**ACTIVITY**: From the first line of the records below, transcribe each line exactly up to and including the one with "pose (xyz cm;"; pictures stay out.
*** STORED DATA Section Begins ***
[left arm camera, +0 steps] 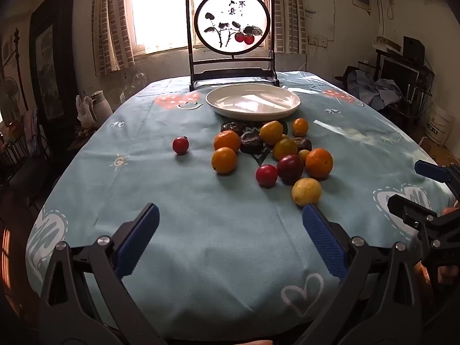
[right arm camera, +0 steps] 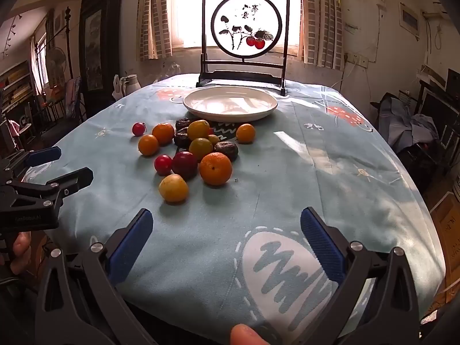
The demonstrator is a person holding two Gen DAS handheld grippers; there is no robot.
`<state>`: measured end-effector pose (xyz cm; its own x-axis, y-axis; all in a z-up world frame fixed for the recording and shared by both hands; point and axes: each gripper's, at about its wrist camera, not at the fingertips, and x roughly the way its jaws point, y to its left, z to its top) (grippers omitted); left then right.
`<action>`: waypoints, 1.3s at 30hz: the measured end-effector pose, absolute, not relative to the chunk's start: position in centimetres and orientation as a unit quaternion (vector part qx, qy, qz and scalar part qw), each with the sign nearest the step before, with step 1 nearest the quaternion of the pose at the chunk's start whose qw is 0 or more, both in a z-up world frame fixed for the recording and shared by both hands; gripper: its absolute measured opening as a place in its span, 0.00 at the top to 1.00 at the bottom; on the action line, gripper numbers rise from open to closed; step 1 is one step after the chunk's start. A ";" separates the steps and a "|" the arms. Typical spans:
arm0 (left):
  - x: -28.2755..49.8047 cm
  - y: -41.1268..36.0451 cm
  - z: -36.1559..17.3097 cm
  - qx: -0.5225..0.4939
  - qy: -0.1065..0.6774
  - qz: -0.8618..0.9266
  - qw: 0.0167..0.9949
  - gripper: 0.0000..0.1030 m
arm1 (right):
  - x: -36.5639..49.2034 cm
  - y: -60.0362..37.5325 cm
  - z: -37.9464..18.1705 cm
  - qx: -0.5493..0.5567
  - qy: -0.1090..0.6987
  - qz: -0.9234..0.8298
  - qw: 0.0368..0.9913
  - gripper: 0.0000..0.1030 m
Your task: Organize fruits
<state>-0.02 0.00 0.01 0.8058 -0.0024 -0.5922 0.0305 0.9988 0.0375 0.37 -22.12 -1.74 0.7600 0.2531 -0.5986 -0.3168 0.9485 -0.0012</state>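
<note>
Your left claw (left arm camera: 230,221) and right claw (right arm camera: 227,224) gaped apart over the blue cloth (right arm camera: 287,172) — fruits (right arm camera: 189,149) beside the plate (right arm camera: 230,115), curtained window (right arm camera: 201,8) behind.

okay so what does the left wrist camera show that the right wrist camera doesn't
Only the left wrist view: the right gripper from the side, open, at the right edge. Only the right wrist view: the left gripper from the side, open, at the left edge, and a standing fan. Both share the empty white plate, the loose fruit pile on the blue tablecloth, and the round painted screen.
</note>
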 end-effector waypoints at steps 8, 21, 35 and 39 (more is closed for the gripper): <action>-0.3 -0.3 -0.3 0.026 0.312 -0.006 0.950 0.02 | 0.3 -22.1 -1.7 -0.049 0.313 0.153 0.936 0.01; 0.1 0.3 -0.3 0.022 0.316 -0.004 0.948 0.02 | 0.3 -22.2 -1.6 -0.049 0.314 0.153 0.936 0.01; 0.1 0.5 -0.3 0.022 0.318 -0.003 0.948 0.02 | 0.3 -22.1 -1.8 -0.050 0.315 0.154 0.935 0.01; 0.1 0.6 -0.4 0.022 0.318 -0.003 0.948 0.02 | 0.3 -22.1 -1.8 -0.050 0.315 0.153 0.935 0.01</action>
<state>0.15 0.57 -0.36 0.7976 0.0096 -0.6031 0.0191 0.9990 0.0410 0.31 -22.11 -1.78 0.7541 0.2549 -0.6053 -0.3181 0.9481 0.0029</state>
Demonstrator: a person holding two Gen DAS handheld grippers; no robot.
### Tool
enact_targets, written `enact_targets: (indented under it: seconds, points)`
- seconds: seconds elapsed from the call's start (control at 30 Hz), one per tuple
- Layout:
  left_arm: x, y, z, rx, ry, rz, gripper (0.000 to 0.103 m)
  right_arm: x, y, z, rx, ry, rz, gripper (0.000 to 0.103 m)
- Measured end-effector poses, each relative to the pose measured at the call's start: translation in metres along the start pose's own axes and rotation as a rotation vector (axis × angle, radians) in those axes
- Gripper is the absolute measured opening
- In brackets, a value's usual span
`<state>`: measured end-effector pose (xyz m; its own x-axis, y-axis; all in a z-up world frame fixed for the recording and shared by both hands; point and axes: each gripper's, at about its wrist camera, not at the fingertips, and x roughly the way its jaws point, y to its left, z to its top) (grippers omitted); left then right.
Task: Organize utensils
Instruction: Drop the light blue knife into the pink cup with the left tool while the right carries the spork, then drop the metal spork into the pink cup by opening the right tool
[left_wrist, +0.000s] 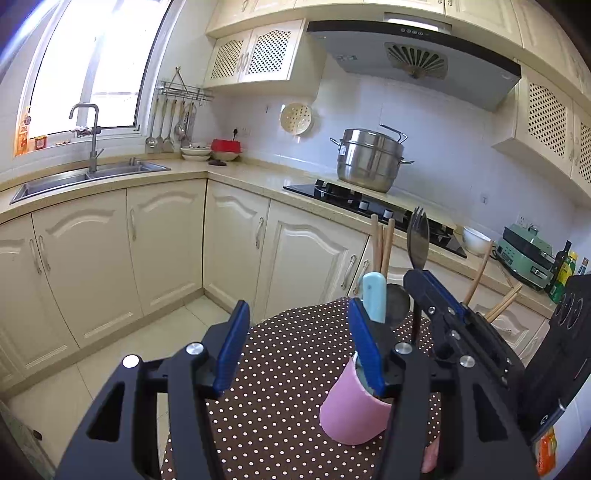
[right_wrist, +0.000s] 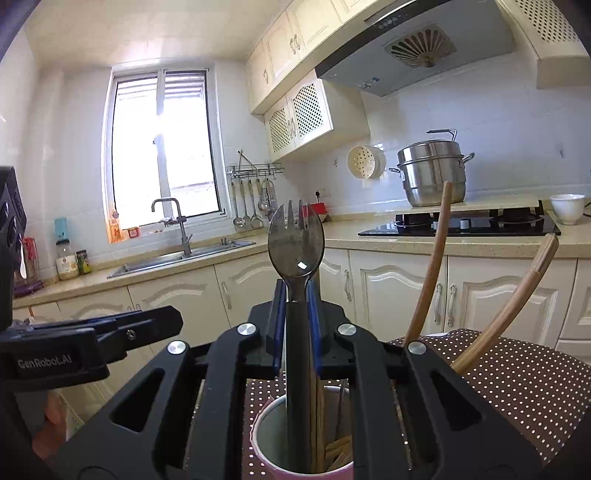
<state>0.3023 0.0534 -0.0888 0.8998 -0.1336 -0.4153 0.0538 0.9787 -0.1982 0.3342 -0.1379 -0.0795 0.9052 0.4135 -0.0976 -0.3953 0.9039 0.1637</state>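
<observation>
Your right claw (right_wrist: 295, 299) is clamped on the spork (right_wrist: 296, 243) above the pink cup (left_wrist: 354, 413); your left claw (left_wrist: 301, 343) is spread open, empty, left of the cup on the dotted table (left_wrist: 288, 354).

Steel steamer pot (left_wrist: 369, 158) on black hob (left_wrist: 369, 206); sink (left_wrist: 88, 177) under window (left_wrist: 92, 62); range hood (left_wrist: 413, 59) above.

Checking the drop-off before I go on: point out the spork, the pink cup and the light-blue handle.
spork (right_wrist: 295, 243), right wrist view, on its bowl.
pink cup (left_wrist: 351, 413), left wrist view, on its outer wall.
light-blue handle (left_wrist: 375, 295), left wrist view, on its upper end.
</observation>
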Motion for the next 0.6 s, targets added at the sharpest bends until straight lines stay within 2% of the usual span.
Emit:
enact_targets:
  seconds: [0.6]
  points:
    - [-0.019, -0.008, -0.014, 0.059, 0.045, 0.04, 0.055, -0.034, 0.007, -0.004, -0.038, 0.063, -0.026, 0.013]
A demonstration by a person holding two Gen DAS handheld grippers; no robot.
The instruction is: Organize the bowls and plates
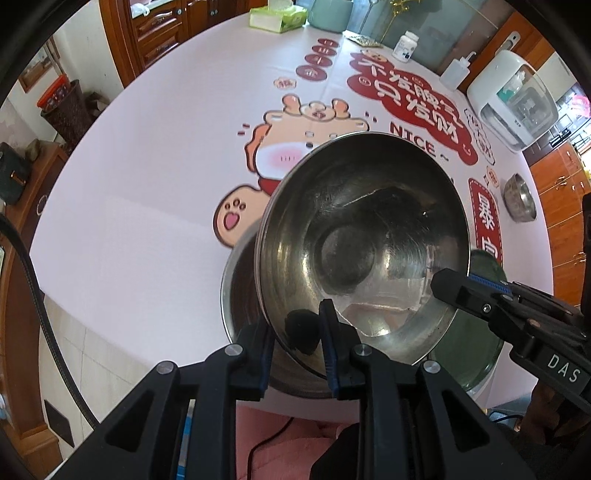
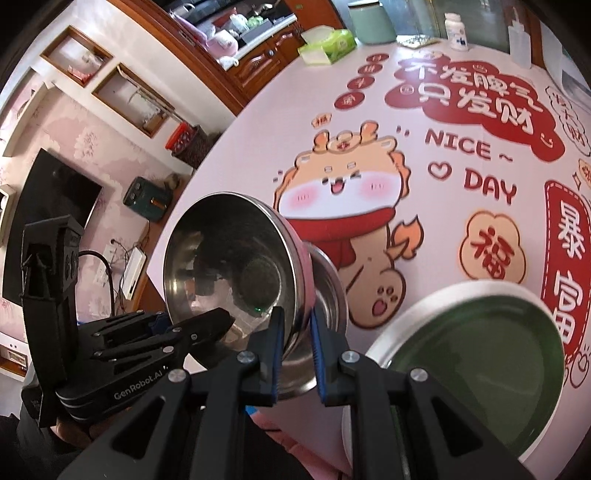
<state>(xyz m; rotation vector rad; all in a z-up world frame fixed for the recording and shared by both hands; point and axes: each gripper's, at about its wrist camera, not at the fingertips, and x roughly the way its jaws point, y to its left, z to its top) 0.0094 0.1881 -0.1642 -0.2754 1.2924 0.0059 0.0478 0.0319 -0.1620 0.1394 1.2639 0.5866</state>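
Note:
A steel bowl (image 1: 351, 240) (image 2: 221, 258) hangs tilted just above the near edge of the table (image 1: 147, 203). My left gripper (image 1: 295, 332) (image 2: 221, 321) is shut on its near rim, one pad inside the bowl and one outside. My right gripper (image 2: 295, 317) (image 1: 443, 284) is shut on the rim at the opposite side. Directly beneath, a second steel bowl (image 1: 243, 295) (image 2: 328, 291) rests on the cloth, partly hidden by the held one. A green plate with a white rim (image 1: 484, 332) (image 2: 480, 350) lies to the right of both bowls.
A small steel bowl (image 1: 521, 197) stands at the table's right edge. At the far side are a tissue pack (image 1: 277, 16), a white pill bottle (image 1: 405, 46), a squeeze bottle (image 1: 456, 72) and a white appliance (image 1: 513, 99). The printed cloth between is open.

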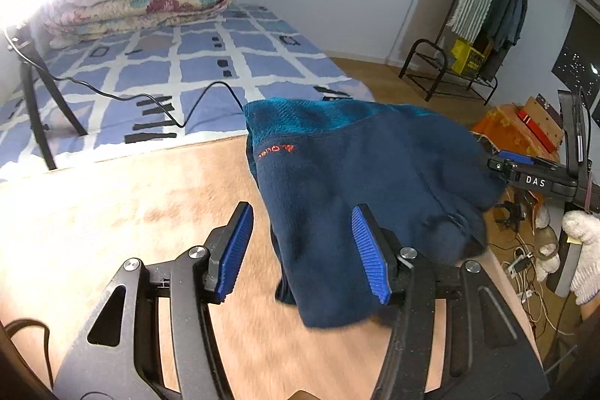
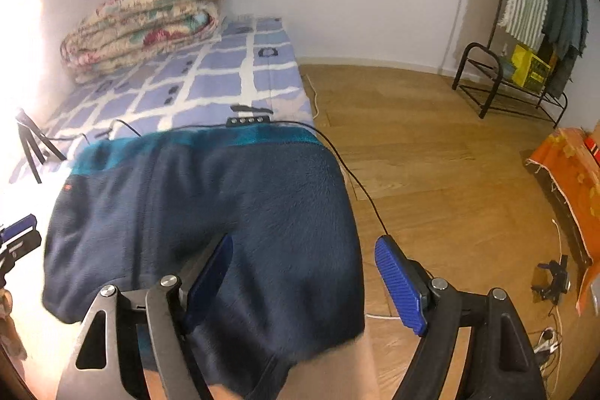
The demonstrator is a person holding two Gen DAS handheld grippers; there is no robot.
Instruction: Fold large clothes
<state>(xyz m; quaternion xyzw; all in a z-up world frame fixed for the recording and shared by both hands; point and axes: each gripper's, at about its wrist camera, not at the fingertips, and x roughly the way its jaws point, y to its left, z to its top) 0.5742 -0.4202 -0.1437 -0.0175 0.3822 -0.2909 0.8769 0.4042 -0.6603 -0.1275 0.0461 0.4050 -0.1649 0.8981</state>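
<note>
Fleece, navy and thick-napped, lies folded into a plump rectangle on the peach-coloured counter, toward its right-hand edge, with the far fold nearly reaching the edge that meets the bed. This fleece garment shows a teal band along its far side and a small orange embroidered mark near its left corner. To my eye the fold has just been laid and let go: the left claw stands spread, its ribbed blue pads pressing on nothing, one over bare counter and the other over the cloth's near-left part. The right claw is spread wider, its left finger over the pile and its right pad clear of the edge, above the wooden floor.

The near hem looks uneven, one corner hanging loose toward the near edge. The next move probably calls for either tidying that corner or pinching both near corners for another fold; the bulky, springy pile will want a deep bite, since thin pinches may slip off.
</note>
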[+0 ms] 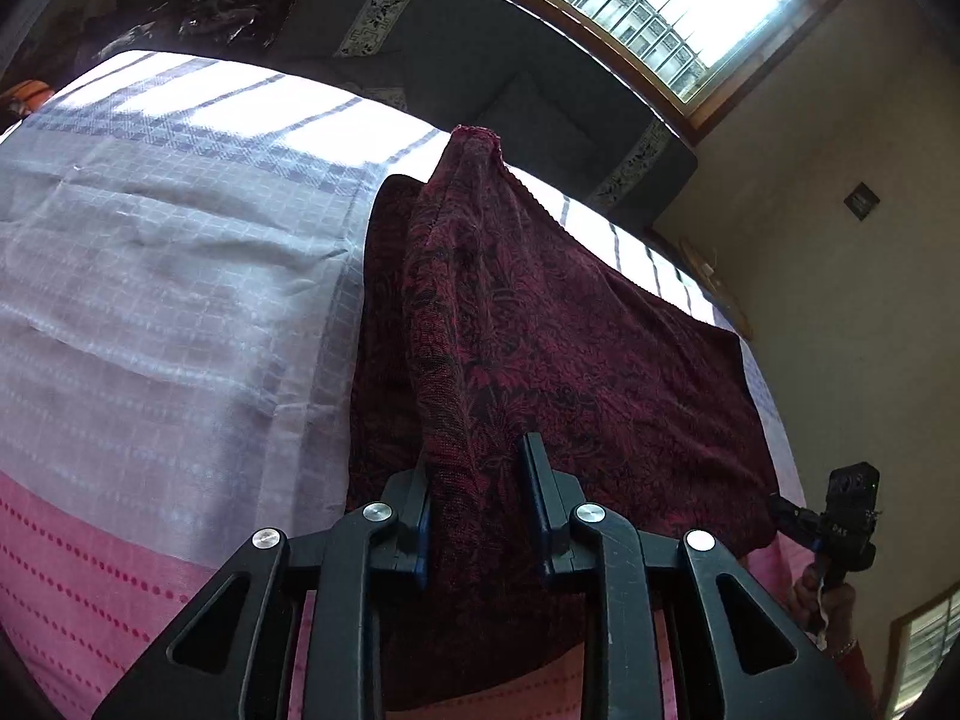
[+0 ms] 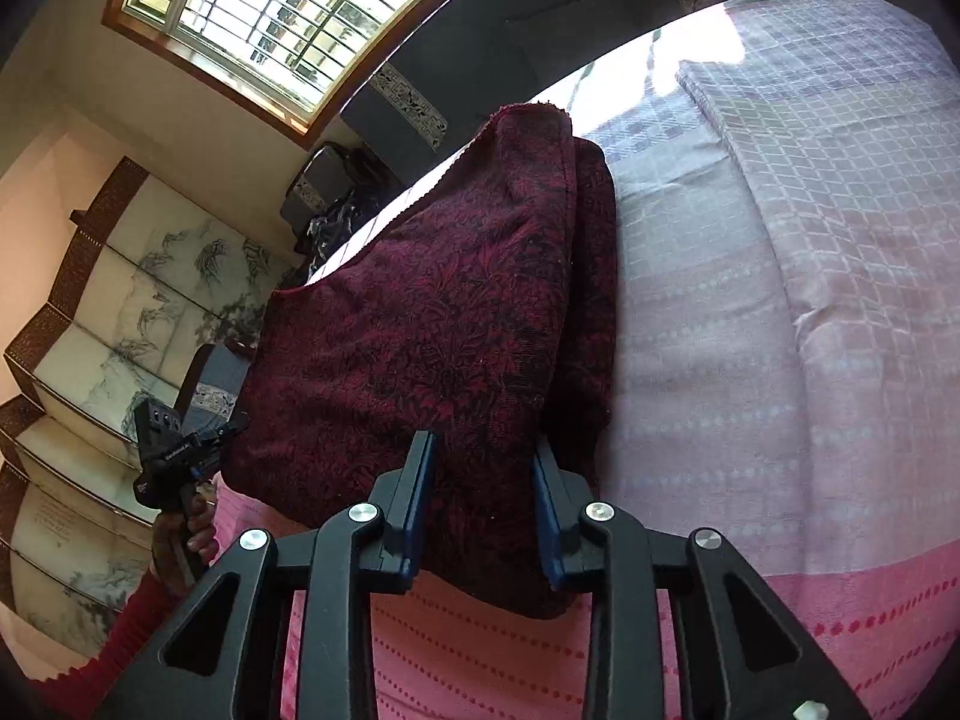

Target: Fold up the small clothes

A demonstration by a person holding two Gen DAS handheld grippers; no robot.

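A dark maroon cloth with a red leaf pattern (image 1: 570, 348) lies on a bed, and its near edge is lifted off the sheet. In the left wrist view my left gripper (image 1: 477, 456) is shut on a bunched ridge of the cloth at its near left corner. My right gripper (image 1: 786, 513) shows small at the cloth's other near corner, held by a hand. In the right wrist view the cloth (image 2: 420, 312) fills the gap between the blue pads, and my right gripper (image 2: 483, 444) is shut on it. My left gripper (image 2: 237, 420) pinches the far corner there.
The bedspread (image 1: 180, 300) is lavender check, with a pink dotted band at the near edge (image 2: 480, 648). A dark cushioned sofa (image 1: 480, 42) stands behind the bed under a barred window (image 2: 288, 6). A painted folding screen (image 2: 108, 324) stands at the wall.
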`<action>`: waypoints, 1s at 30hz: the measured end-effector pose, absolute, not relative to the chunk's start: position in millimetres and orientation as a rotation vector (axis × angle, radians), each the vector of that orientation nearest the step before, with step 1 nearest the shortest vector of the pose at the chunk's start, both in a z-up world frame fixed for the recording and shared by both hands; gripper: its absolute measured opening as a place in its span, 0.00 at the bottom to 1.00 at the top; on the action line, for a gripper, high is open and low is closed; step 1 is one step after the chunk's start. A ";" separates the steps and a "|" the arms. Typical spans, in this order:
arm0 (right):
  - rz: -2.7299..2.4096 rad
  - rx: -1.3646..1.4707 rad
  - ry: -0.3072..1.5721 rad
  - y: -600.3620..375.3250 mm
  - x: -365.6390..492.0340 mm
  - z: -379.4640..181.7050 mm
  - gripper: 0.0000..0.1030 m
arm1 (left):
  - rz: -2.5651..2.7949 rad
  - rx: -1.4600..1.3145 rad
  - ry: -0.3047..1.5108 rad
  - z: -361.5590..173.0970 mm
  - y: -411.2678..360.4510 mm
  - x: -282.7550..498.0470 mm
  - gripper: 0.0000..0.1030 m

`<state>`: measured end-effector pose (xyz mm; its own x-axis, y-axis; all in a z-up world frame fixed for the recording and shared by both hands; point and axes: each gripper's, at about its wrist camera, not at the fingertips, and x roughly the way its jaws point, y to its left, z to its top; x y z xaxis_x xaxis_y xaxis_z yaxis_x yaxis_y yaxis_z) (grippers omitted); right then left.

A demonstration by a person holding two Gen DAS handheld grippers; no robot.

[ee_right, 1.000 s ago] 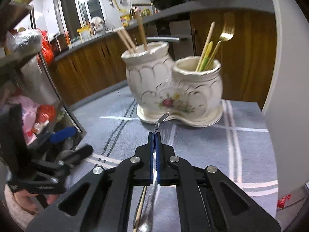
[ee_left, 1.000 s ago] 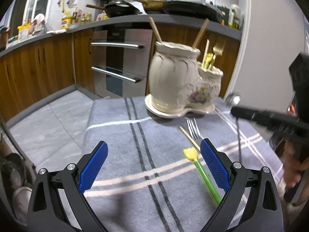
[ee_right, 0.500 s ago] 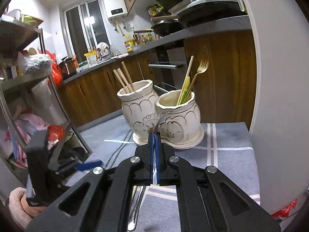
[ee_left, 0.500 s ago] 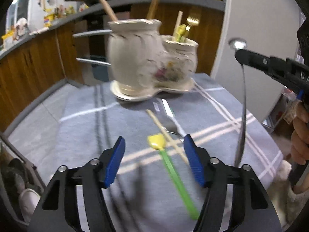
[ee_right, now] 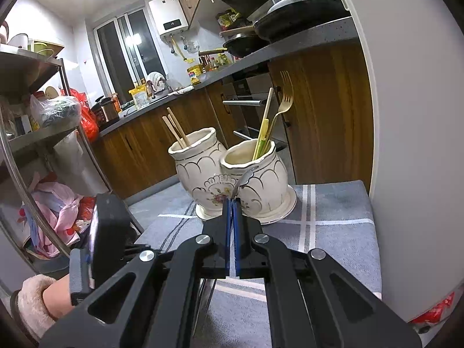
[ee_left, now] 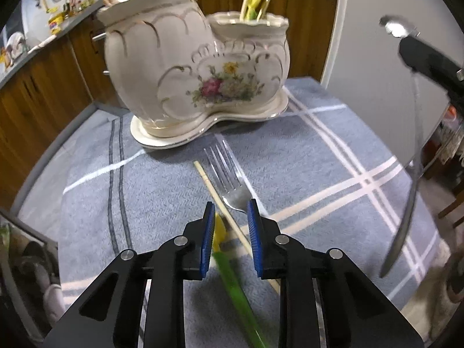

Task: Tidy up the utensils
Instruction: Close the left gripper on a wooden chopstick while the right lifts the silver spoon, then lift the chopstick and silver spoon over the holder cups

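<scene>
A cream double-pot ceramic holder (ee_left: 197, 66) stands on the grey striped cloth (ee_left: 319, 156); it also shows in the right wrist view (ee_right: 232, 171), with chopsticks in one pot and a gold fork in the other. My left gripper (ee_left: 230, 211) is low over the cloth, jaws narrowly open around the yellow head of a green utensil (ee_left: 232, 275) and a wooden chopstick (ee_left: 214, 191). A steel fork (ee_left: 229, 177) lies just ahead. My right gripper (ee_right: 232, 203) is shut on a steel spoon (ee_right: 242, 181), held in the air; the spoon hangs at the right of the left wrist view (ee_left: 411, 174).
Wooden kitchen cabinets (ee_right: 150, 150) and an oven stand behind the table. A white wall or fridge side (ee_right: 411, 145) borders the table's right. A metal shelf rack (ee_right: 34, 133) with bags stands to the left. The cloth's edges drop off at left and far right.
My left gripper has moved forward and down and closed most of the way around the yellow-headed utensil. My right gripper has lifted the spoon higher and back from the holder.
</scene>
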<state>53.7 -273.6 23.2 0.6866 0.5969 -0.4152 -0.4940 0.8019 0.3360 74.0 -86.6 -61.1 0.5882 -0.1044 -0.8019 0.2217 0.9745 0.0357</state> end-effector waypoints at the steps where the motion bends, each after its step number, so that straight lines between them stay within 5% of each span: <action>1: 0.617 0.207 0.536 -274.3 53.4 23.5 0.02 | -0.188 0.150 0.931 -61.6 -86.5 75.0 0.24; 10: 0.633 0.226 0.545 -277.8 52.5 23.8 0.02 | -0.159 0.304 0.975 -66.0 -101.6 87.9 0.23; 13: 0.635 0.222 0.542 -276.7 50.8 24.2 0.02 | -0.195 0.283 0.999 -65.3 -100.3 96.8 0.12; 18: 0.639 0.223 0.543 -276.5 50.7 23.8 0.02 | -0.223 0.249 1.008 -63.5 -93.8 100.3 0.09; 30: 0.611 0.220 0.471 -274.9 41.9 27.2 0.02 | -0.240 0.094 0.831 -35.9 -62.5 68.6 0.04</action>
<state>41.9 -274.9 27.2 0.7176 0.5970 -0.3586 -0.4987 0.7999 0.3338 68.6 -62.5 -35.9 0.6488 -0.1738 -0.7408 0.2470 0.9690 -0.0110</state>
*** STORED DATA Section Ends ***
**REPLY**:
[left arm camera, +0 steps] 
[right arm camera, +0 steps] 
The demonstrator is a person holding two Gen DAS handheld grippers; there is no robot.
`<state>`: measured end-effector pose (xyz cm; its own x-axis, y-axis; all in a z-up world frame fixed for the recording and shared by both hands; point and axes: each gripper's, at about its wrist camera, not at the fingertips, and x roughly the way its jaws point, y to its left, z to its top) (grippers omitted); left then right.

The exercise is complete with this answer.